Être un artiste sous Staline, c'était risquer sa vie.

Dmitri Chostakovitch, compositeur
Dmitri Chostakovitch, compositeur © Getty / Library of Congress/Collection : Corbis Historical

Julian Barnes, dans une autobiographie à peine romancée, nous raconte la vie du grand compositeur Dmitri Chostakovitch, entre gloire, peur et honte, dans "Le fracas du temps" chez Folio.

A 3 heures du matin, sur le palier du cinquième étage, devant son appartement, un homme, une mallette avec ses affaires à ses pieds, fume cigarette sur cigarette. C'est un musicien reconnu dans le monde entier et jusqu'à peu apprécié en Union soviétique. Et durant 10 jours, il va rester ainsi toutes les nuits, parce qu'il s'attend à être arrêté, et il ne veut pas être emmené en pyjama sous les yeux de sa femme et de sa petite fille. 

Il y a quelques semaines, le 26 janvier 1936, son opéra Lady Macbeth de Mzensk était joué en sa présence devant Staline et certains hauts dignitaires. Une catastrophe. Mauvaise interprétation, agacement du pouvoir face à sa renommée internationale ou volonté de faire tomber un certain nombre d'amis du compositeur ? 

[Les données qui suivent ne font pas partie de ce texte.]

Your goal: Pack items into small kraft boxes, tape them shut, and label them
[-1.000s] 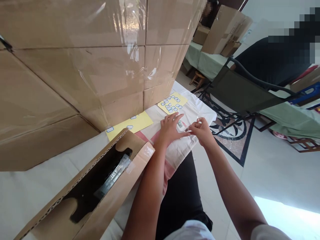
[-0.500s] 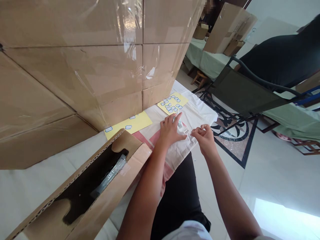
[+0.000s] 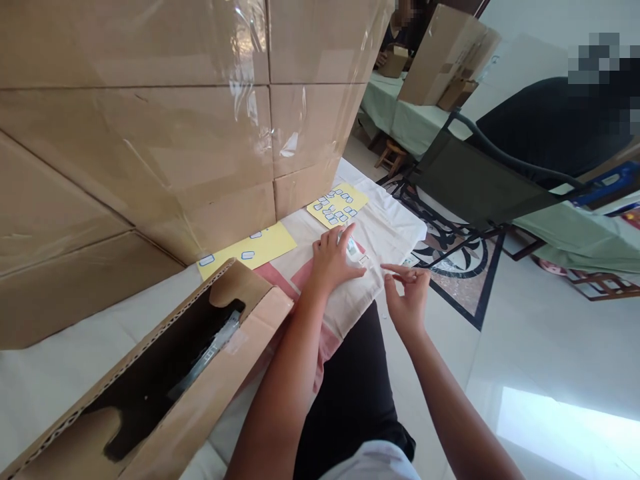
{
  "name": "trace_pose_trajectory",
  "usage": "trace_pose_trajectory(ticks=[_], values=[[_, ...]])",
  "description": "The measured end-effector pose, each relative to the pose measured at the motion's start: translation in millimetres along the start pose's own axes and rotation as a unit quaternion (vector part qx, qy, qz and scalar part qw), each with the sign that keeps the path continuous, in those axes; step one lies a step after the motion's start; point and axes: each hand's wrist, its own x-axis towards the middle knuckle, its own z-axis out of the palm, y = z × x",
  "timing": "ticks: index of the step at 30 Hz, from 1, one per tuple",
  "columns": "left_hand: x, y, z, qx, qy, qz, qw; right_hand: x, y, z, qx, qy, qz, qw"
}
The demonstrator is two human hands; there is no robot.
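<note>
My left hand (image 3: 331, 261) rests on the cloth-covered table, its thumb and fingers curved around a small white, partly see-through item (image 3: 356, 253). The hand hides part of that item, and I cannot make out its kind. Just to the right, past the table edge, is my right hand (image 3: 407, 300). Its index finger points left, the thumb is apart from it, and the other fingers are curled. Nothing shows between finger and thumb. Beyond my left hand lies a yellow sheet (image 3: 357, 198) bearing several small blue-edged labels; another yellow sheet (image 3: 273, 247) with a few such labels lies to the left.
Large taped cartons (image 3: 200, 133) are stacked along the left. An open cardboard box (image 3: 260, 310) at lower left holds a clear plastic strip (image 3: 213, 350). A dark folding chair (image 3: 465, 173) and a person in black (image 3: 530, 120) are at right. Green-covered tables (image 3: 385, 100) stand behind.
My right hand's fingers have parted from a pinch, with the index finger now stretched out. The left hand stays around the white item. The whole view has shifted slightly.
</note>
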Motion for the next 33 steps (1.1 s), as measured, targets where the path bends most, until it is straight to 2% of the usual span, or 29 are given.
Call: trace_pose_trajectory(ticks=[3,5,8,10,12,15,19,23,25,28,30,32,33], values=[[0,0,-0.5,0.015,-0.006,-0.003,1.000,9,-9,8,-0.072,-0.078,-0.119,0.987],[0,0,-0.9,0.020,-0.007,-0.005,1.000,11,-10,8,-0.131,-0.105,-0.128,0.978],[0,0,-1.4,0.019,0.002,0.003,1.000,-1,-8,-9,-0.157,-0.053,-0.066,0.984],[-1,1,-1.7,0.018,0.009,0.007,1.000,-15,-10,-26,-0.128,-0.030,-0.005,0.991],[-1,2,-1.5,0.018,0.012,0.007,1.000,-28,-13,-40,-0.063,-0.053,0.076,0.994],[-2,5,-0.1,0.016,0.022,0.001,1.000,-44,-19,-49,0.070,-0.103,0.171,0.977],[-5,6,3.8,0.018,0.056,-0.014,0.998,-59,-24,-43,0.182,-0.099,0.203,0.957],[-4,13,2.1,0.026,0.071,-0.039,0.996,-69,-27,-35,0.200,-0.099,0.205,0.953],[-7,23,-7.1,0.033,0.066,-0.038,0.997,-70,-30,-34,0.187,-0.111,0.194,0.956],[-29,47,-35.9,0.028,0.081,-0.010,0.996,-67,-40,-34,0.172,-0.115,0.165,0.964],[-58,64,-62.1,-0.033,0.123,0.020,0.992,-64,-51,-33,0.166,-0.115,0.116,0.973],[-97,77,-89.3,-0.112,0.173,0.043,0.978,-64,-65,-29,0.164,-0.132,0.055,0.976],[-118,80,-102.0,-0.119,0.189,0.050,0.973,-66,-73,-26,0.167,-0.148,0.030,0.974]])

Toujours est-il que Staline quitte la loge avant la fin et que le lendemain, Chostakovitch est accusé de déviationnisme élitiste et bourgeois dans La Pravda. Dès lors, sa vie est en danger. Quelques jours plus tard, son protecteur et ami, le maréchal Toukhatchesvki, est arrêté, accusé de complot et exécuté. Après des jours et des jours d'angoisse, après avoir été interrogé et menacé, l'étau se desserrera. 

Mais tout le reste de sa vie, Chostakovitch aura peur. Autour de lui, les parents et amis disparaissent les uns après les autres. Le pouvoir fait ainsi régner une terreur réelle et insidieuse. Il redeviendra un compositeur officiel, mais la peur ne le quittera plus. 

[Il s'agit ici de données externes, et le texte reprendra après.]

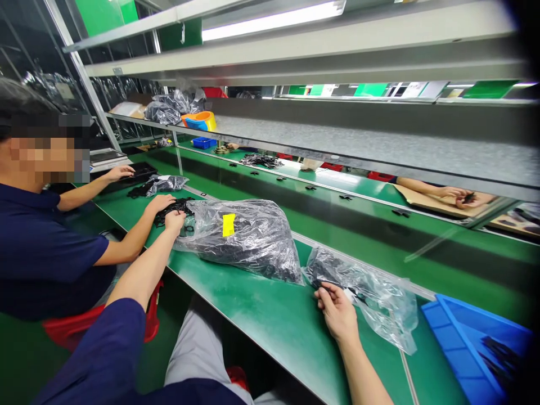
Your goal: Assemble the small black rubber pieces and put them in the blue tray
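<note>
My left hand point(175, 221) reaches far forward, fingers curled against the left end of a large clear plastic bag point(248, 236). The bag is full of small black parts and bears a yellow label point(228, 224). A loose heap of black parts point(179, 207) lies right beside that hand. Closer in, my right hand point(337, 310) pinches the near edge of a smaller, crumpled clear bag point(371, 298) with a few black parts inside. Both bags lie on the green worktable point(261, 315).
A co-worker in a navy shirt sits at my left, one hand point(159, 202) on the black parts, the other point(120, 171) by a black tray point(141, 169). A blue bin point(464, 337) stands at right. Beyond a green conveyor point(379, 225), another person's hands point(458, 195) work.
</note>
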Motion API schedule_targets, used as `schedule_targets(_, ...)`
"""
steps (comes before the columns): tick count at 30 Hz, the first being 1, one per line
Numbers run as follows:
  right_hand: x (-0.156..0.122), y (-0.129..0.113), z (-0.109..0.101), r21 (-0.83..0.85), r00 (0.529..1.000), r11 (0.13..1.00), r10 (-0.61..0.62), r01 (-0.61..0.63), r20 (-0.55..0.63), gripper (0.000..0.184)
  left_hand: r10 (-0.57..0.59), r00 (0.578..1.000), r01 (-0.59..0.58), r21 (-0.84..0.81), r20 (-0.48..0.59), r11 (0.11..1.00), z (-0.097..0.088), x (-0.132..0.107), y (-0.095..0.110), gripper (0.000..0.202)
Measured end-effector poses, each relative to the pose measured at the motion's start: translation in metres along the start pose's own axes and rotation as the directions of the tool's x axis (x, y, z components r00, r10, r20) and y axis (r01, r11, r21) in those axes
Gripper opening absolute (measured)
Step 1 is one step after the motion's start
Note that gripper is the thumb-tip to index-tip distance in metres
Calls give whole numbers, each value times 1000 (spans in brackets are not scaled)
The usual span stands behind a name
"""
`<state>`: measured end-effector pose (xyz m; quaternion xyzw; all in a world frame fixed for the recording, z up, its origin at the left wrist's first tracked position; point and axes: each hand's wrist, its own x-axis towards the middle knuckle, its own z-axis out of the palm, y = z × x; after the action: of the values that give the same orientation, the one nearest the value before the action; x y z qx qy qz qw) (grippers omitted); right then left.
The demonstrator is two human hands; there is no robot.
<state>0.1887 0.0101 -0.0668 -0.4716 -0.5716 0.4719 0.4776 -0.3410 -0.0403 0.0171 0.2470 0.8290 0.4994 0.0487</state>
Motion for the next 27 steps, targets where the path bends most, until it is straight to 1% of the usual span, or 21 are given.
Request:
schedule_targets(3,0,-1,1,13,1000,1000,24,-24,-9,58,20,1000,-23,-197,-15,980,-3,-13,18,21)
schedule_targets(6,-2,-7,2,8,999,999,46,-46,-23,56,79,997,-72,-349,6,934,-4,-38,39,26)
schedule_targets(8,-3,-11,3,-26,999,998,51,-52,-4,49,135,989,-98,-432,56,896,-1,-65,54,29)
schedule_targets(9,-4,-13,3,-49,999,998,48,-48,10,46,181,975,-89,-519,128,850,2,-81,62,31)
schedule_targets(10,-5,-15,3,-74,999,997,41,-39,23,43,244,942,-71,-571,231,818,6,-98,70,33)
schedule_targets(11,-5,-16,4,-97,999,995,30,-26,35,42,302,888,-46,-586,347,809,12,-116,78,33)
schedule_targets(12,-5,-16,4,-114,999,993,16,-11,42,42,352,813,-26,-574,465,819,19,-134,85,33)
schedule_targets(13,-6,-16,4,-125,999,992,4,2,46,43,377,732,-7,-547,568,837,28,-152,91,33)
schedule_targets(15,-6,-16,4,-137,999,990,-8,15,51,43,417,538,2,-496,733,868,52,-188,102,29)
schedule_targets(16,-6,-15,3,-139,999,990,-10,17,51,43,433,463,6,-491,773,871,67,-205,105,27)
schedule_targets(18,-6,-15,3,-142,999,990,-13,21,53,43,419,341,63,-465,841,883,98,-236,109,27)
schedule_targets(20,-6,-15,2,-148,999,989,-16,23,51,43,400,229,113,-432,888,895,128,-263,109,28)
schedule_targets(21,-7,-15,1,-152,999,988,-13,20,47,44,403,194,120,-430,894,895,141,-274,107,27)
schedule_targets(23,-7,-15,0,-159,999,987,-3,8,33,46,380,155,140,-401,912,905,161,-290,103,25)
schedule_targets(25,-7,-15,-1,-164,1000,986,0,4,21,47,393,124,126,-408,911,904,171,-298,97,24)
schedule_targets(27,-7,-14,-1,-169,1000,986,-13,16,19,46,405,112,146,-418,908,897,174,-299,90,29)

Julian Barnes nous perd volontairement dans les méandres de l'esprit de Chostakovitch. On va et vient au gré de ses souvenirs et de sa vie. Les regrets de ces lâchetés, les remords de ces accès de courage, l'homme est là, avec toutes ses failles et son génie. C'est comme lui parfois un peu fouillis, mais Barnes sait nous rattraper par le bout du cœur. 

Chostakovitch finira contraint et forcé d'adhérer au parti et jusqu'au bout de sa vie s'interrogera et se mortifiera sur ses choix. A la lumière de cette vie, on réécoute Chostakovitch différemment. Mais Julian Barnes, à travers cette biographie romancée, nous pose une question essentielle. Et nous, face au tyran, que ferions-nous ?

Autre recommandation 

A quelques semaines du nouveau prix du Livre Inter, le livre lauréat de 2017 "Règne animal" de Jean-Baptiste Del Amo vient de sortir chez Folio.

Un roman qui avait fait sensation parmi nos jurés. Cette histoire retrace sur 5 générations la vie d'une exploitation agricole qui devient un élevage porcin. Un roman qui pose la question de la relation homme-animal, et surtout des dérives de la domination humaine. Dérangeant et très concernant.